Task goal:
Although the data below contains pictures, output only the lines between those holding "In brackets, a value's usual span" and "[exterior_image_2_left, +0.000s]", inclusive, exactly and without those pictures.

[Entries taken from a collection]
-=-=-=-=-

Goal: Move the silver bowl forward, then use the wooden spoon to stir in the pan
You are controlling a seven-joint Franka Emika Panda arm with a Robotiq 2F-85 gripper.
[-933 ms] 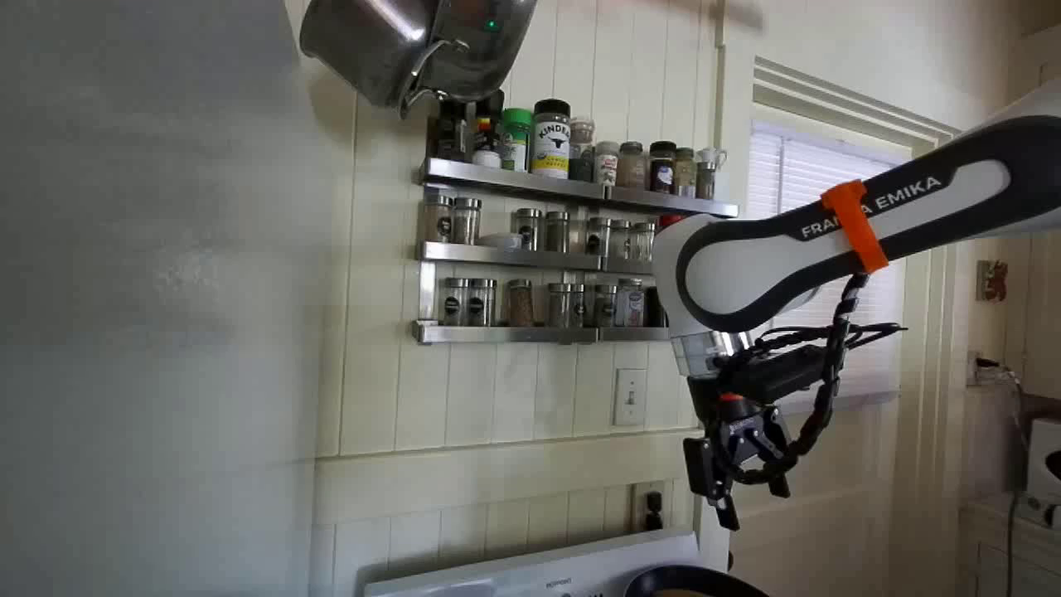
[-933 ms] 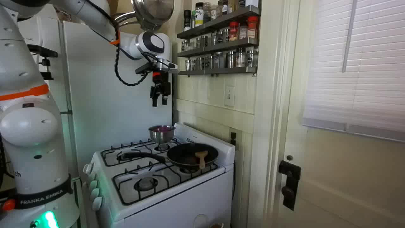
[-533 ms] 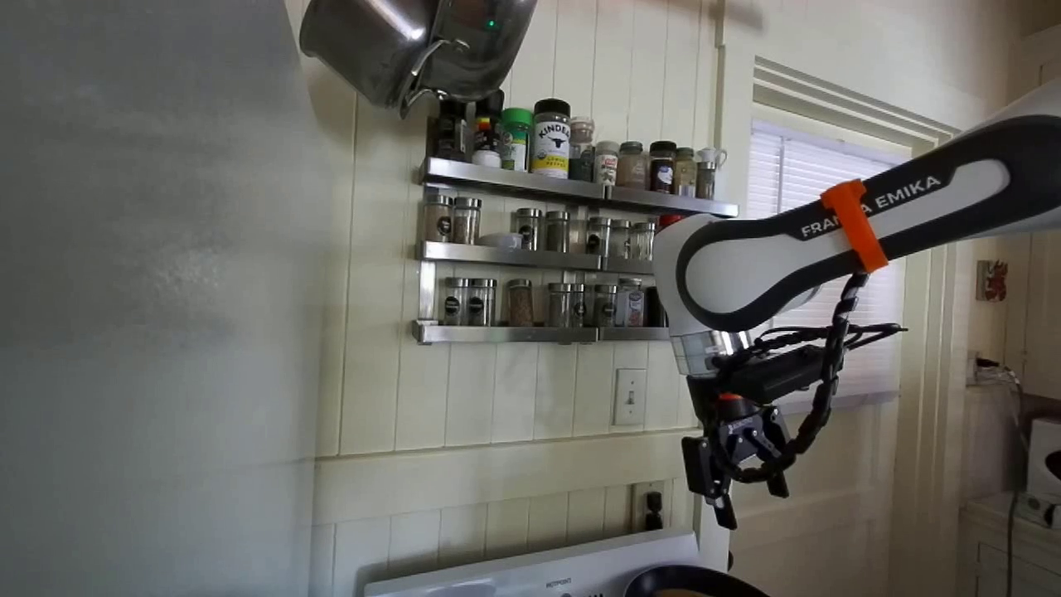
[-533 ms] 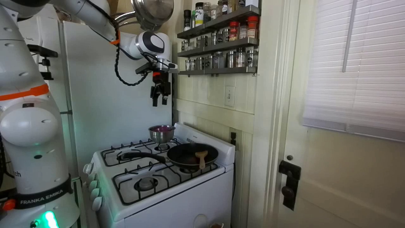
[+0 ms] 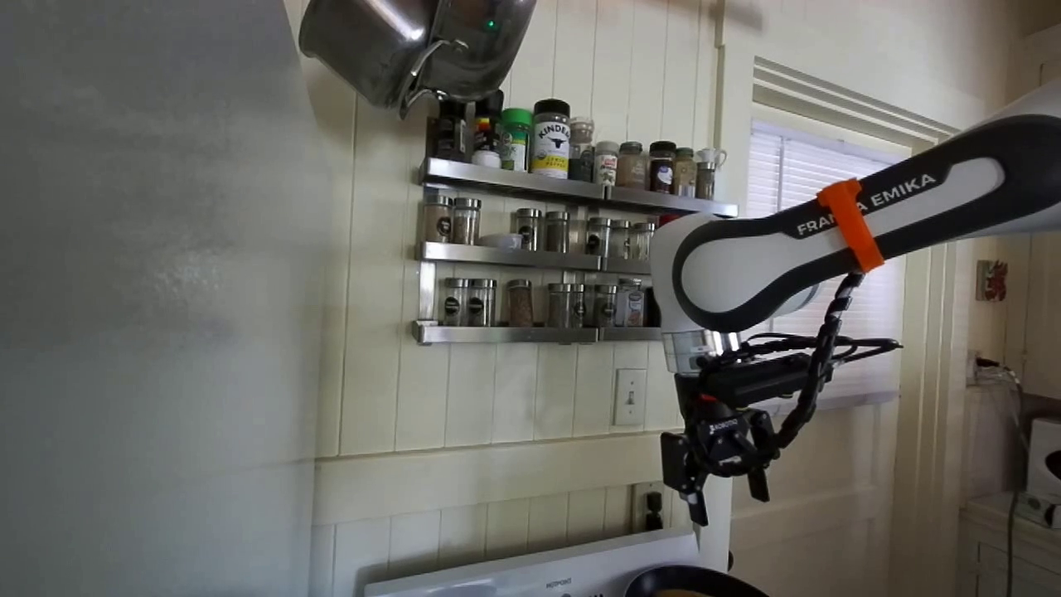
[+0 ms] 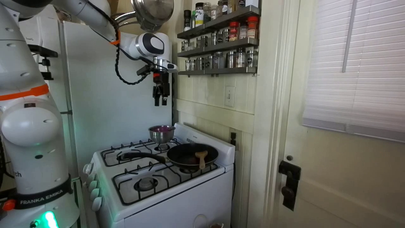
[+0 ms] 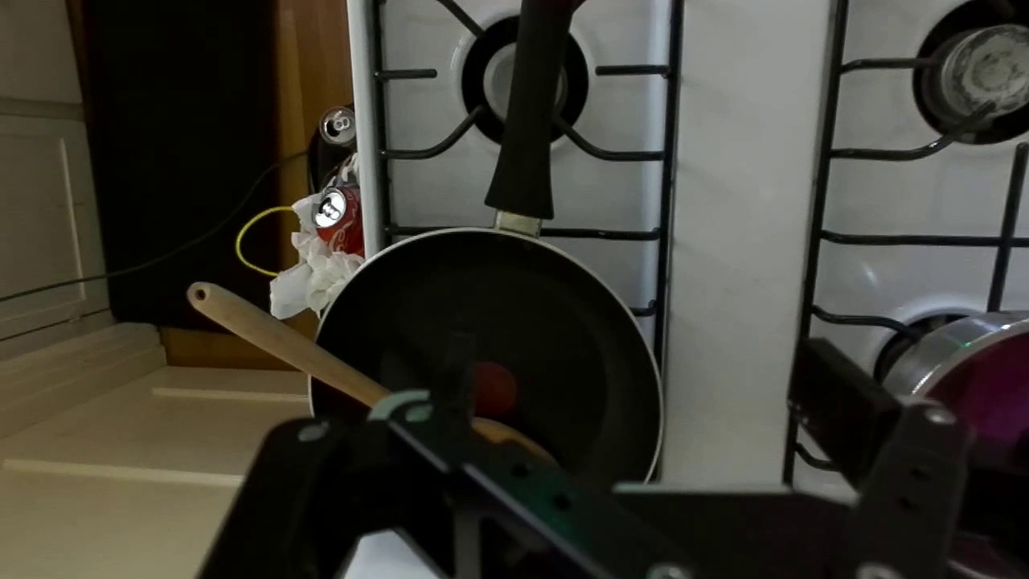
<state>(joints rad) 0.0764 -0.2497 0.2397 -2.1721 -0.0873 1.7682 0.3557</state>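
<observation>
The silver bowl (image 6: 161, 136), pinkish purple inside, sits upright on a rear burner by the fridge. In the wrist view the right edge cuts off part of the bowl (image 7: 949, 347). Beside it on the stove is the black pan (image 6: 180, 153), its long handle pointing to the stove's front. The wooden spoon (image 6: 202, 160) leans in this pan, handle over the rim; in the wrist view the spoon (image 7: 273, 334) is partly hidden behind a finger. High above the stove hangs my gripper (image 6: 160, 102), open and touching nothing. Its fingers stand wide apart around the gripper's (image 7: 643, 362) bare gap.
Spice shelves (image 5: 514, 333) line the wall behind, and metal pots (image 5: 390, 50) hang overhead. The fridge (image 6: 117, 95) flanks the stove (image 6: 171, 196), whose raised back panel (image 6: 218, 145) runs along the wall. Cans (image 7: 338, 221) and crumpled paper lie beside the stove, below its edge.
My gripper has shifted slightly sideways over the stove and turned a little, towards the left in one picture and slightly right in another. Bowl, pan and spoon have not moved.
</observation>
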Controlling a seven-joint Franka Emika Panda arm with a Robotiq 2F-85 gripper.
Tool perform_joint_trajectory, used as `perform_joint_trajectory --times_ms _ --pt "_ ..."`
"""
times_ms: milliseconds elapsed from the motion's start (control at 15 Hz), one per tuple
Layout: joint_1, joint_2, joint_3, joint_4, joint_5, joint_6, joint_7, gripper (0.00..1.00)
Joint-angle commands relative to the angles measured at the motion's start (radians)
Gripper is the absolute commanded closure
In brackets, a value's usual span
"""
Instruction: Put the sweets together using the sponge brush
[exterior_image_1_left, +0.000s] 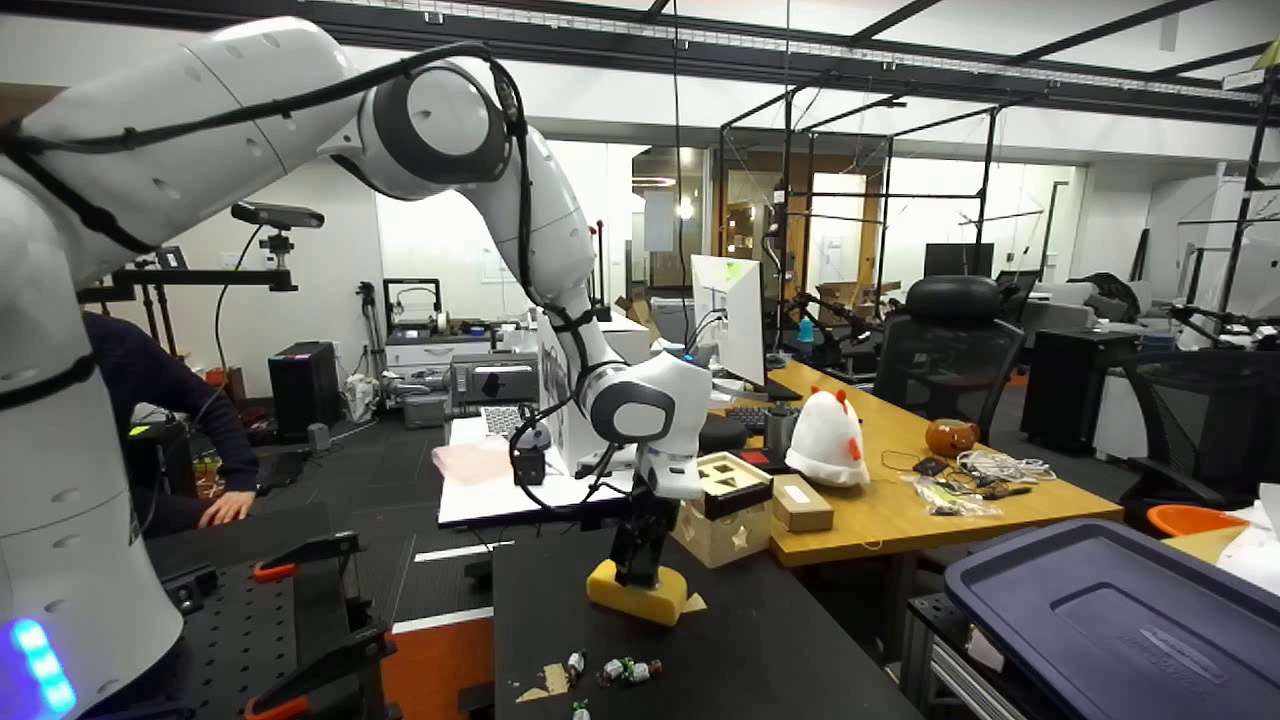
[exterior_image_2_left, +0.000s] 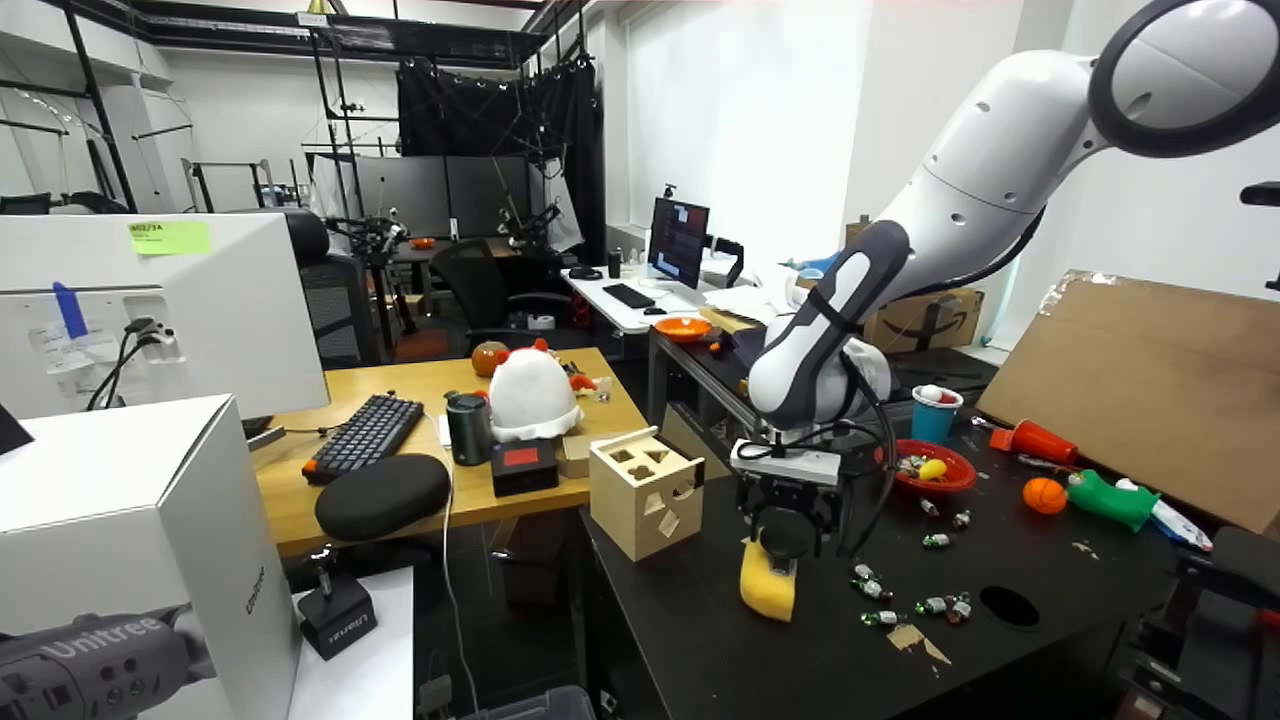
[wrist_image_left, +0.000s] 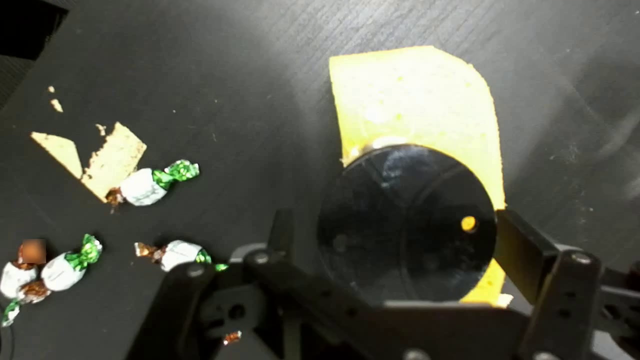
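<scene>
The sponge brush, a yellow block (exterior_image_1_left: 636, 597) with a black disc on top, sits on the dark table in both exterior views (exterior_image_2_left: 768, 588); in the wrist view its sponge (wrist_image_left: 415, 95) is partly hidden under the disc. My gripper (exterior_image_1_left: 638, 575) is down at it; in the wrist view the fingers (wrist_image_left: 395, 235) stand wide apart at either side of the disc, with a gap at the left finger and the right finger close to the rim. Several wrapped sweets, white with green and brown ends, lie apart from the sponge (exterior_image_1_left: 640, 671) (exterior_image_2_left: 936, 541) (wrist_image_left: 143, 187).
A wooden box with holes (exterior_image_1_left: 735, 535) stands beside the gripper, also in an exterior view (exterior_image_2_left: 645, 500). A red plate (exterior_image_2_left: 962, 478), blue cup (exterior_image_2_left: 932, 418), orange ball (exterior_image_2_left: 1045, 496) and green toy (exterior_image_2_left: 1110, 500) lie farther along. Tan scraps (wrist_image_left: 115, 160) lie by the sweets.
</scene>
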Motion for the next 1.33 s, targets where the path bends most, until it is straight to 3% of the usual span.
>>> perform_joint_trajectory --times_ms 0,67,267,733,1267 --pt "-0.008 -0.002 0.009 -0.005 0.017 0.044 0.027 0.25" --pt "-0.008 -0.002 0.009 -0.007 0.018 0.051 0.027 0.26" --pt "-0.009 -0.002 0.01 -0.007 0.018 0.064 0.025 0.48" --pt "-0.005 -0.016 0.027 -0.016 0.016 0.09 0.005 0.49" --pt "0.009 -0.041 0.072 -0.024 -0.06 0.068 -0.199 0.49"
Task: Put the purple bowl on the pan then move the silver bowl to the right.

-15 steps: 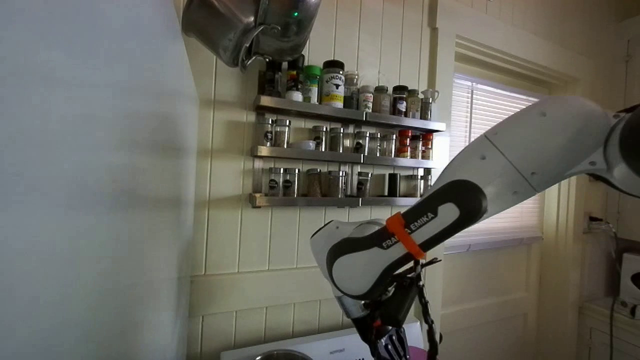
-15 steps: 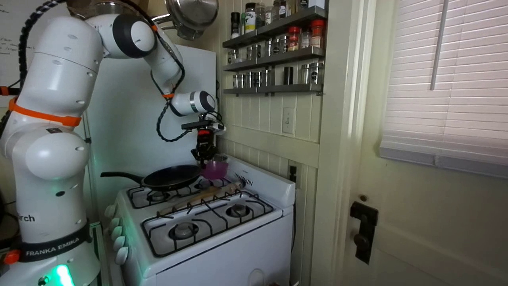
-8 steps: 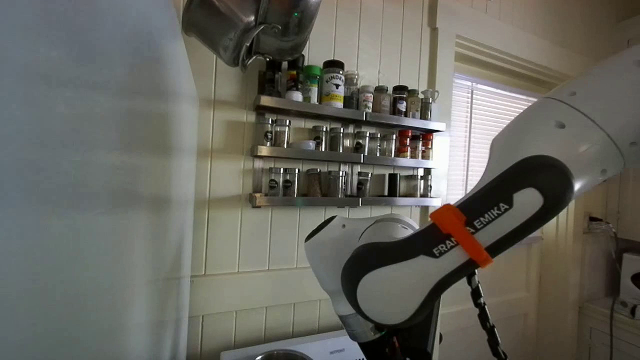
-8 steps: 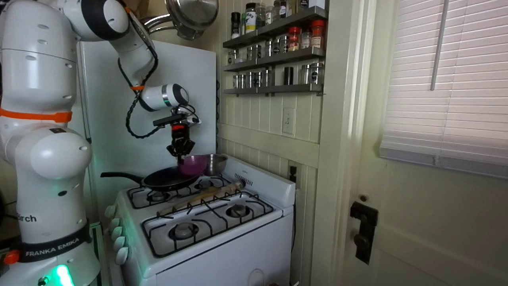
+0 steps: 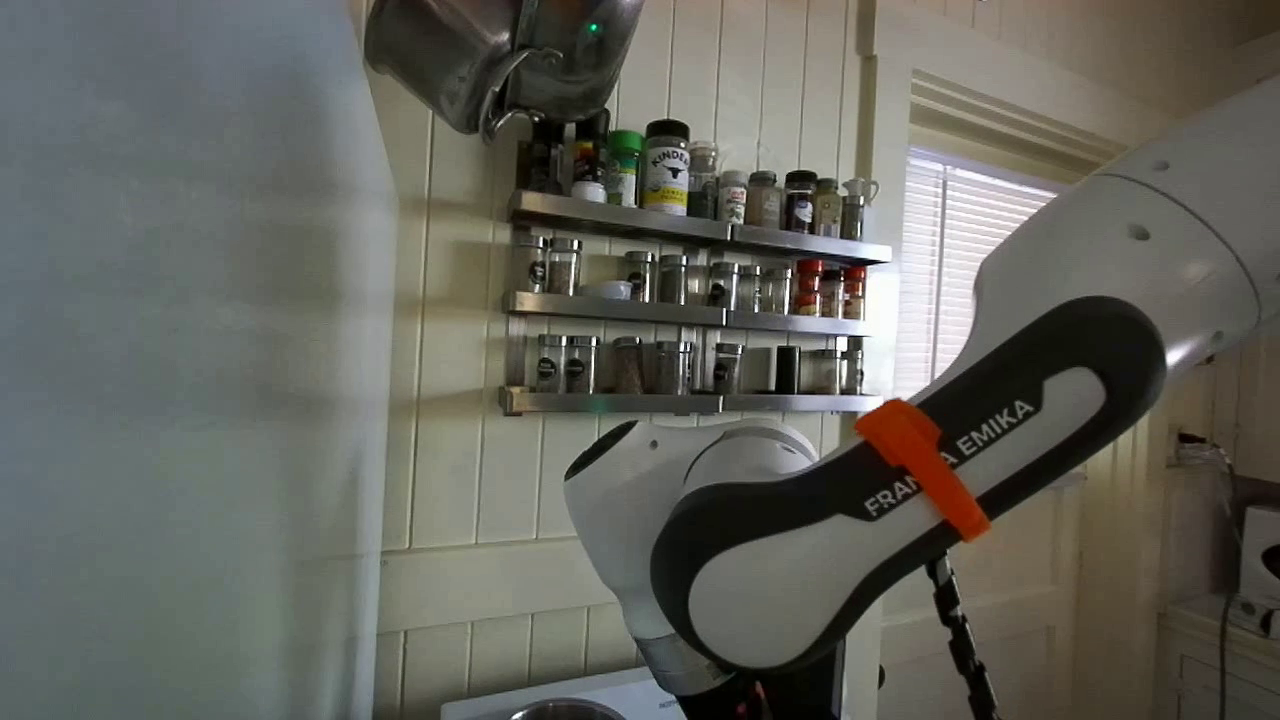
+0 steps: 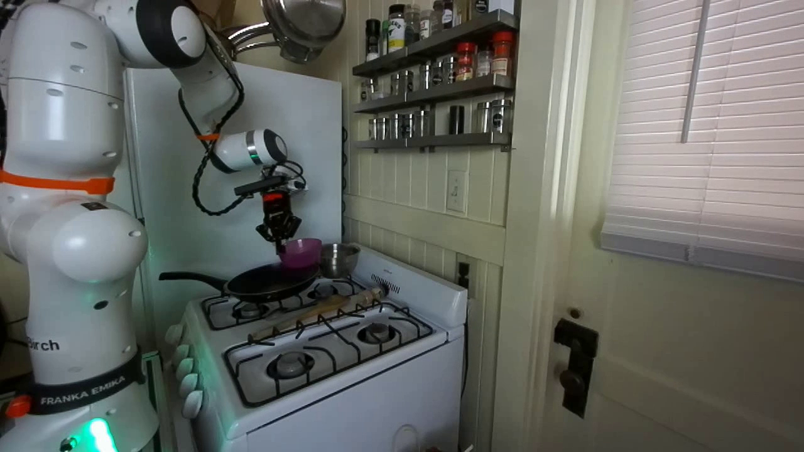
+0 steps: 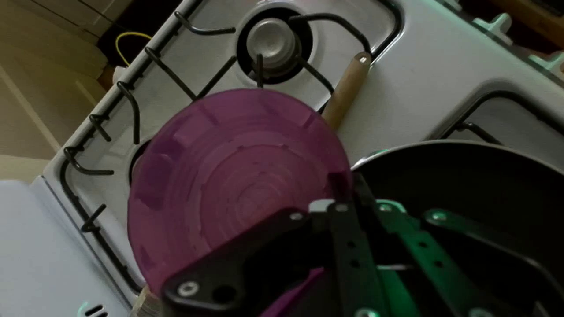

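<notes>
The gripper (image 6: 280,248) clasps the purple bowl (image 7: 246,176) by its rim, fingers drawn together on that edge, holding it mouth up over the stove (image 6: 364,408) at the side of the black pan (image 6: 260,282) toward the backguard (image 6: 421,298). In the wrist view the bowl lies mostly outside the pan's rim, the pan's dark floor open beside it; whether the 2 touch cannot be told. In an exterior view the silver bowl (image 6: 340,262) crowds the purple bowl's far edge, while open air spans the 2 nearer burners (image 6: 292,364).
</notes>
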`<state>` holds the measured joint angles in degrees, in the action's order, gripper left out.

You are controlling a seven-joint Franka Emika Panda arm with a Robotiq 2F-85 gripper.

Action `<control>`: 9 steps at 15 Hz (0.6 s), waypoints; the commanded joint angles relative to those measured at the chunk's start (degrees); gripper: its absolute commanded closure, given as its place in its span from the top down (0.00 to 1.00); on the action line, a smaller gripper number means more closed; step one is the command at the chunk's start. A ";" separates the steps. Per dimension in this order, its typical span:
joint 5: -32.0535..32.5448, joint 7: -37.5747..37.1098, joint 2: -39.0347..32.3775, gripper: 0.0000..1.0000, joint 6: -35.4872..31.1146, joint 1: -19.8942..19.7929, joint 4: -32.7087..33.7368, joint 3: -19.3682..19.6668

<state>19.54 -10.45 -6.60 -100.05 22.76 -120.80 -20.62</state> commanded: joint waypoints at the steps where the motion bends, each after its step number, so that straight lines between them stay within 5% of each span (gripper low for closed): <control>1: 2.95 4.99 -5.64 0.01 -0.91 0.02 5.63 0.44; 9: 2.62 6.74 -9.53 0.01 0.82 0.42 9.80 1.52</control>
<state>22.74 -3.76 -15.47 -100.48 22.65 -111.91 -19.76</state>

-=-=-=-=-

Answer below:
In brackets, a value's usual span
"""
Instruction: Put the sweets together using the sponge brush
[exterior_image_1_left, +0.000s] 
[exterior_image_2_left, +0.000s] 

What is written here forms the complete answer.